Gaenswein also wrote of his dismay that, years earlier, Francis had refused him the right to live in the palace apartment previously occupied by the prefect of the papal household. After a longer-than-usual refurbishment, Francis gave the flat instead to the Vatican foreign minister, forcing Gaenswein to continue living in the monastery that Benedict called home.

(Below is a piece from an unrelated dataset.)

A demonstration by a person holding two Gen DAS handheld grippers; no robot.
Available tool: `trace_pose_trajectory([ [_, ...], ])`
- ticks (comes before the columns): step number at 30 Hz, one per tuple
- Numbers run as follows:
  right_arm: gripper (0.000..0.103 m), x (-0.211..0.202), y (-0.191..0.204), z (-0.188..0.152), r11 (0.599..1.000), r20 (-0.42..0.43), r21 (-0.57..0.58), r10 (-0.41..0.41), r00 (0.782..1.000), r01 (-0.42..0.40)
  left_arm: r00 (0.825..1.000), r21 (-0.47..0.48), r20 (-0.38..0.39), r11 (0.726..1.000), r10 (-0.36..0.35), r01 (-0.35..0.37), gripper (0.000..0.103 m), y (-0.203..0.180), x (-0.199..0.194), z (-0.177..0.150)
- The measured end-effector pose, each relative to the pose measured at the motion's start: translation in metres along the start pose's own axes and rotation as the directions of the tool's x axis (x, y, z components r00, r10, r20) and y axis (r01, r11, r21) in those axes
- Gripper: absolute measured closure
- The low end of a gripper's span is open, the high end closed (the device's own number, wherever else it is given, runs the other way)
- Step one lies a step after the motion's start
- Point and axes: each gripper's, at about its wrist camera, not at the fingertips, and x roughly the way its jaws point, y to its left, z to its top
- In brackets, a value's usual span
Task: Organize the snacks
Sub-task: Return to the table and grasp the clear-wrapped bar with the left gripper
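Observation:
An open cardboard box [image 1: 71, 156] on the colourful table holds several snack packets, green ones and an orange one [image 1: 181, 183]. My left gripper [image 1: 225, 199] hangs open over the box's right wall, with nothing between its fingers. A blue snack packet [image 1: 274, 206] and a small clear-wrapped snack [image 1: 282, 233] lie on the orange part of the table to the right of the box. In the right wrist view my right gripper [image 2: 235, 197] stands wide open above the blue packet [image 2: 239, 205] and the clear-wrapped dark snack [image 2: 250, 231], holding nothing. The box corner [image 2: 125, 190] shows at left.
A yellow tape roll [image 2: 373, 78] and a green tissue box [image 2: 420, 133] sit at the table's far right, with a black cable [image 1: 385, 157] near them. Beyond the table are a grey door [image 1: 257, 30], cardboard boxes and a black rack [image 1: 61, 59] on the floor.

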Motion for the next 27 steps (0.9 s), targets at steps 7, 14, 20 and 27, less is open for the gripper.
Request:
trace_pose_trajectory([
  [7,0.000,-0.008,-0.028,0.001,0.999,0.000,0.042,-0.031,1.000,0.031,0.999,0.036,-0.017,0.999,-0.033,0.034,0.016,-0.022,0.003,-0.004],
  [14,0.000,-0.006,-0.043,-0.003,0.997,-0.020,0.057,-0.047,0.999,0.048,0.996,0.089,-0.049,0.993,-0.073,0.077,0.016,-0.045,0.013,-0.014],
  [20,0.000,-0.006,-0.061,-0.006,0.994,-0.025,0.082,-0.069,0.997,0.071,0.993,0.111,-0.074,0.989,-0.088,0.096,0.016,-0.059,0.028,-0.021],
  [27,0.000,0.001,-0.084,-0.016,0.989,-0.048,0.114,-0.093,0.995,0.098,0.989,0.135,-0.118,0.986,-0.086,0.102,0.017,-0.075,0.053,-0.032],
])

Gaenswein’s future remains uncertain, and his memoir is certainly going to complicate relations with the current pontificate. As an archbishop, he technically could be appointed to an archdiocese in his native Germany. Asked about that possibility, the head of the German bishops conference said last week after the funeral that it wasn’t up to him but Francis. In addition, some Vatican commentators have suggested Gaenswein could be appointed as a Vatican ambassador, to run an important shrine or to resume his academic career.
Gaenswein, a 66-year-old German canon lawyer, stood by Benedict’s side for nearly three decades, first as an official working for then-Cardinal Joseph Ratzinger in the Congregation for the Doctrine of the Faith, then starting in 2003 as Ratzinger’s personal secretary.
He followed him to the Apostolic Palace when Ratzinger was elected pope, and then into retirement when Benedict stepped down. In that capacity, he remained Benedict’s gatekeeper, confidant, protector and spokesman, and in the new book appears keen to settle old scores and set the record straight to defend Benedict and himself one more time.